Re: Removing Javascript
by Ovid (Cardinal) on Jan 02, 2003 at 21:03 UTC
|
HTML::TokeParser::Simple to the rescue. You said you wanted to remove everything "between" the tags, so I'm leaving the tags in. This should be relatively easy to fix if you want to also strip the script tags.
#!/usr/bin/perl -w
use strict;
use HTML::TokeParser::Simple 1.4;
my $parser = HTML::TokeParser::Simple->new( *DATA );
my $html = '';
my $is_script = 0;
while ( my $token = $parser->get_token ) {
$html .= $token->as_is unless $is_script;
if ( $token->is_start_tag('script') ) {
$is_script = 1;
}
elsif ( $token->is_end_tag('script') ) {
$is_script = 0;
$html .= $token->as_is;
}
}
print $html;
__DATA__
<title>foobar</title>
<script language="Javascript">
foo bar foo bar
</script>
You fail if you remove this line!
<script language="Javascript">
bar foo bar foo
</script>
Cheers,
Ovid
New address of my CGI Course.
Silence is Evil (feel free to copy and distribute widely - note copyright text) | [reply] [d/l] |
Re: Removing Javascript
by cLive ;-) (Prior) on Jan 03, 2003 at 01:02 UTC
|
Just a quickie here. If your intention is to strip out all javascript, then you have your work cut out. There's not just the script tags - there's the onMouseovers, onLoad and all the other event handlers.

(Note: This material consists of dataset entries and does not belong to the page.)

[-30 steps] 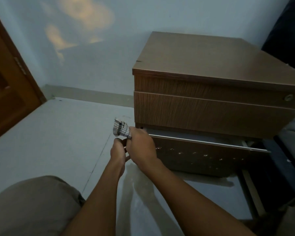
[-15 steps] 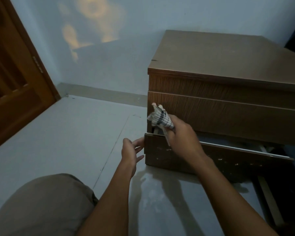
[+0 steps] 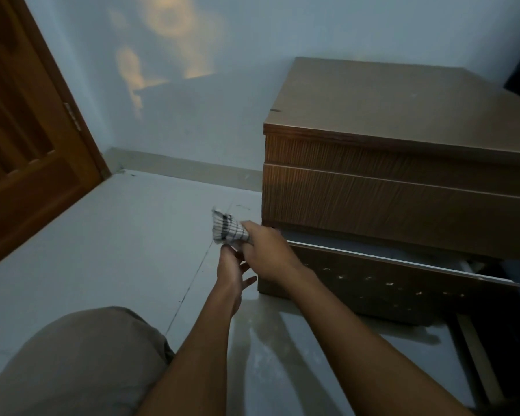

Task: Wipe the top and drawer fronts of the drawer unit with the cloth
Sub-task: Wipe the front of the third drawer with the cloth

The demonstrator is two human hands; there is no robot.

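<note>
Bunching checked cloth (image 3: 227,231) in right grip (image 3: 266,253) | left grip (image 3: 231,274) loose, empty | woodgrain drawer unit (image 3: 388,202)

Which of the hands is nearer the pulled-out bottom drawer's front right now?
Right. The right hand, gripping the checked cloth, sits at the left end of the bottom drawer front's top edge. The left hand hangs open just left of that corner.

Drawer unit (image 3: 403,187) cut off at right edge; left hand (image 3: 230,276) fingertips hidden behind right hand (image 3: 266,253).
</note>
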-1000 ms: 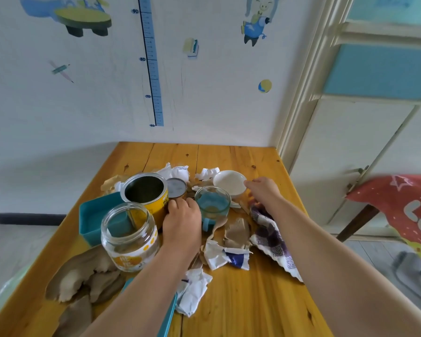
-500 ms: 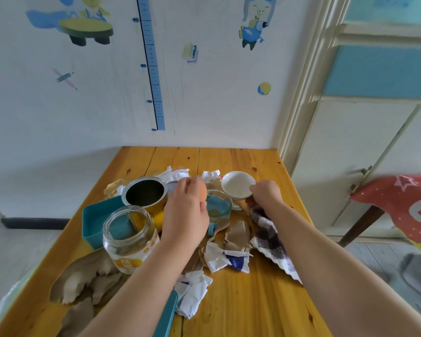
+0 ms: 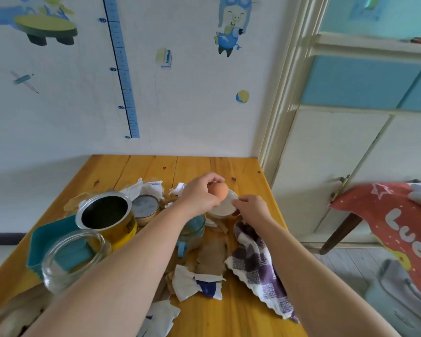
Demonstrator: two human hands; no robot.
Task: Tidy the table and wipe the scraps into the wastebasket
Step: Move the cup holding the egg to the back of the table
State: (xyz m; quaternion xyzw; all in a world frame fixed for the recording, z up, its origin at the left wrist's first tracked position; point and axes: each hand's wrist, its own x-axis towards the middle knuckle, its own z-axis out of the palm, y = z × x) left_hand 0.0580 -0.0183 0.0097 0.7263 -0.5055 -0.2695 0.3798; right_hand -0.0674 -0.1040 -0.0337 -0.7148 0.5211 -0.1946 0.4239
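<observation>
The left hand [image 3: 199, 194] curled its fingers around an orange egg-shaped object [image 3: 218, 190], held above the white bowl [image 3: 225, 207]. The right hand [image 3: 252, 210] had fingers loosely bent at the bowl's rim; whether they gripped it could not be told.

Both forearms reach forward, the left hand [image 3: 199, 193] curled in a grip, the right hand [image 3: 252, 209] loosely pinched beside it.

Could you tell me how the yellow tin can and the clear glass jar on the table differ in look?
The yellow tin can is opaque metal with a dark inside; the glass jar is see-through, so the teal tray shows through it. The can stands farther from the person; the jar stands nearer, in front of it and to the left. The can bears dark print; the jar's label is not readable. Both stand upright, open-topped, with no lid on.
</observation>
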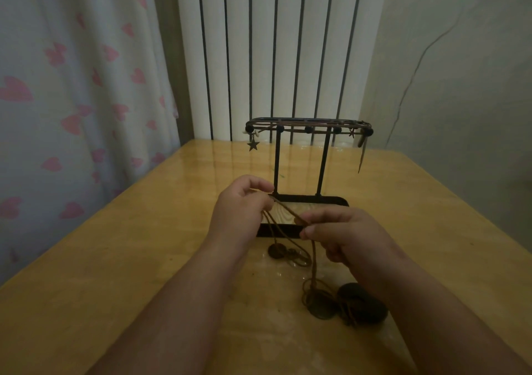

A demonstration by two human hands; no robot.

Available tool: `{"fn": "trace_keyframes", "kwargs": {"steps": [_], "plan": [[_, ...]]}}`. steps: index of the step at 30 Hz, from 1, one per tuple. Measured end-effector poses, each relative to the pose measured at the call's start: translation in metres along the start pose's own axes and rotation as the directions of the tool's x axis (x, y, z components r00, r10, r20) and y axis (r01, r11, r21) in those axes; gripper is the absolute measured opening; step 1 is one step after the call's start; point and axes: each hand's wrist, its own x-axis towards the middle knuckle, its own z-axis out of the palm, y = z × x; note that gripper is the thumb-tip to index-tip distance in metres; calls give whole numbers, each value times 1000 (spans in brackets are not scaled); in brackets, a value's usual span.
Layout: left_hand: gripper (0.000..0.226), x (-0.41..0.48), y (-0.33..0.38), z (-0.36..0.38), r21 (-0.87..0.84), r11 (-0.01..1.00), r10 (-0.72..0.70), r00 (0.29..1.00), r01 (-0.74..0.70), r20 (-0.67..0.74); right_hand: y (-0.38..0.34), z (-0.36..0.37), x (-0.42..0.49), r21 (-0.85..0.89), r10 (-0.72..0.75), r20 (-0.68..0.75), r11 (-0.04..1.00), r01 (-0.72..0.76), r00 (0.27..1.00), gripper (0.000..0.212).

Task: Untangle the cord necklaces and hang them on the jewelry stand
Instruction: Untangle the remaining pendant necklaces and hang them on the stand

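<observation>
A black metal jewelry stand (308,129) stands at the table's middle, with a star charm (253,145) and a feather-like pendant (362,155) hanging from its top bar. My left hand (241,204) and my right hand (342,230) each pinch a brown cord (286,208) stretched between them in front of the stand's base (311,199). From the hands, cords drop to the table. One ends at a round dark pendant (277,250) with small rings. Another leads to a tangled knot by a disc pendant (322,308) and a dark ring pendant (362,305).
The wooden table (144,259) is glossy, with its left edge near a curtain printed with pink hearts (72,101). A white radiator (273,52) stands behind the table and a pale wall (460,72) on the right.
</observation>
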Motion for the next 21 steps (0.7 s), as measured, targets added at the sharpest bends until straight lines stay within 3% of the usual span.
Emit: {"fn": "trace_keyframes", "kwargs": {"steps": [4, 9, 17, 21], "plan": [[31, 2, 0, -2, -71, 997, -15, 997, 9, -78, -2, 2, -2, -44, -12, 20, 999, 13, 1000, 16], [26, 0, 0, -3, -44, 999, 25, 996, -29, -90, -2, 6, -3, -96, -83, -18, 992, 81, 996, 4], [15, 0, -4, -2, -15, 996, 89, 994, -90, -61, -3, 6, -2, -87, -84, -26, 993, 81, 996, 12], [10, -2, 0, -2, -66, 994, 87, 993, -92, -76, -1, 7, -2, -186, -116, -17, 976, 111, 993, 17]]}}
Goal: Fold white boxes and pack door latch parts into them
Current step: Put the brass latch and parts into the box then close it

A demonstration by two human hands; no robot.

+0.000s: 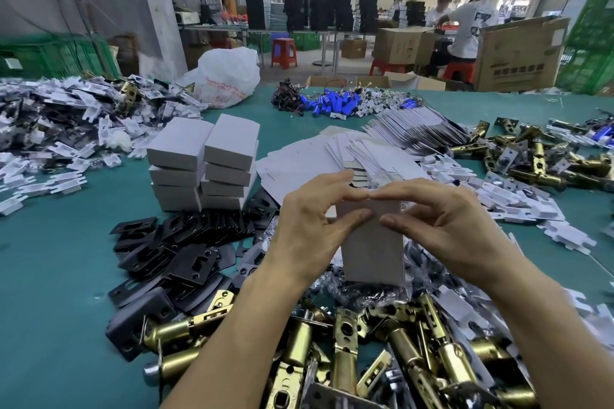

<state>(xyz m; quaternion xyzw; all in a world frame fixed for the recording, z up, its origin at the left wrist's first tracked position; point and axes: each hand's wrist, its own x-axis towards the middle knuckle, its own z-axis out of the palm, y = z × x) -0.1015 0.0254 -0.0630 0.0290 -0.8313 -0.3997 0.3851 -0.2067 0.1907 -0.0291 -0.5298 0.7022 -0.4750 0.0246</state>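
Observation:
A white box (373,249) stands upright between my hands above the green table (59,276). My left hand (309,226) grips its left side, thumb on the front face and fingers curled over the top. On the right side my right hand (445,226) holds it the same way, and the fingertips of both hands meet over the box's top end. Brass door latches (349,342) lie heaped in front of me. Black strike plates (186,252) are piled to the left. Flat unfolded box blanks (332,156) lie behind the box.
Two stacks of finished white boxes (202,166) stand left of centre. White plastic parts (66,129) cover the far left, more brass latches (538,159) the right. Blue batteries (332,103) and a white plastic bag (226,76) sit at the back. People work at cardboard cartons (518,53) beyond.

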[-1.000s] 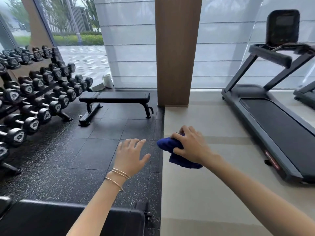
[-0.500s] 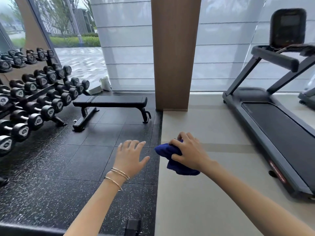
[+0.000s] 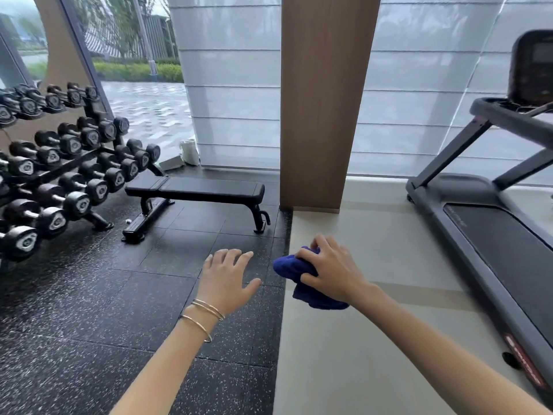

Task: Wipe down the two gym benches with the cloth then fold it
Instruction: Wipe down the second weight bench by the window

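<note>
A black flat gym bench (image 3: 209, 188) stands on the dark rubber floor ahead, near the window and left of a wooden pillar. My right hand (image 3: 332, 272) grips a bunched blue cloth (image 3: 294, 269) in the air, well short of that bench. My left hand (image 3: 227, 278) hovers beside it, palm down, fingers spread and holding nothing, with thin bangles on the wrist. Only this one bench is in view.
A dumbbell rack (image 3: 59, 172) lines the left side. A wooden pillar (image 3: 326, 100) rises behind the bench's right end. A treadmill (image 3: 490, 232) stands on the pale floor at right. A white container (image 3: 190, 151) sits by the window.
The view has moved forward: the near bench at the bottom edge has dropped out of sight and the far bench looks closer. Both hands keep their pose, the right still holding the cloth.
</note>
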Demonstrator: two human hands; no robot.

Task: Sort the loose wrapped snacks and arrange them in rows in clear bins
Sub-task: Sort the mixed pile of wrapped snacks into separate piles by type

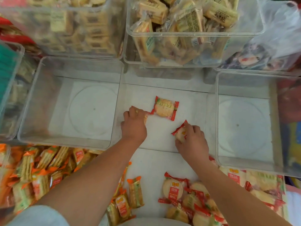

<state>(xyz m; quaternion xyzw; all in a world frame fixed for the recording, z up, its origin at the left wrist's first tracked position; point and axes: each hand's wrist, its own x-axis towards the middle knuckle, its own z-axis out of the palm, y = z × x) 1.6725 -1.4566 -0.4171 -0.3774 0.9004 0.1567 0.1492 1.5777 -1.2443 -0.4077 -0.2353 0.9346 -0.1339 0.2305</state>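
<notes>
Left hand [133,126], right hand [192,141] around red-wrapped snacks [180,133]

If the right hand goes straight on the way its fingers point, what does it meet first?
Probably the flat red-wrapped cracker in the middle bin, just beyond the packet the right hand holds; depth is unclear.

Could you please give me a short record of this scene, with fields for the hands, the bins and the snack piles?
left hand: grips a wrapped snack, mostly hidden
right hand: pinches a red-wrapped round cracker
middle bin: both hands inside; one flat cracker lies on its floor
near left: orange-wrapped pile
near right: red-wrapped pile
back bin: heaped with pale wrapped snacks
</notes>
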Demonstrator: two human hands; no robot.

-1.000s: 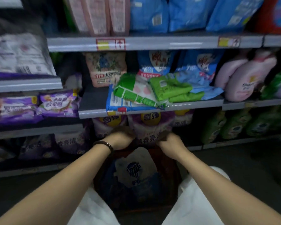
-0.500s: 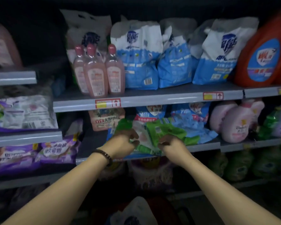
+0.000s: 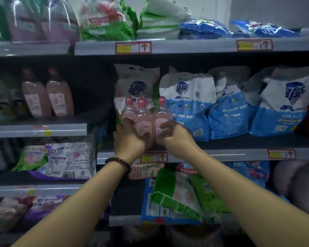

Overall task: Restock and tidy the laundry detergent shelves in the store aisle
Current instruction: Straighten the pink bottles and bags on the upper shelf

Without knowing the context in which you want to strip - security? - it's hard to suggest best method.
What I would do, if possible, is work the other way round. Define a list of HTML tags/attributes that are valid and strip out everthing else.
.02
cLive ;-) | [reply] |
|
|
You are right. HTML::TagFilter will help with this.
Jenda
P.S.: I have something similar here. I planned to release it as HTML::TagFilter when I'm satisfied with the code, but William was quicker :-)
| [reply] |
Re: Removing Javascript
by joe++ (Friar) on Jan 02, 2003 at 20:22 UTC
|
Hi Mur (Jeff?),
The problem here is - as always - the behaviour of some web browsers, that actually render the most crappy html/javascript code when they really shouldn't.
BTW, I'm intrpreting your second code example as being Javascript, rather than PHP (what it more looks like), so it would read like this:
<script language="Javascript">
document.write("Always use </script>!");
</script>
Anyway, in order to cope with this kind of crap I normally try a combination of HTML Tidy and/or LibXML's xmllint with the proper flags to accept and correct malformed html as input.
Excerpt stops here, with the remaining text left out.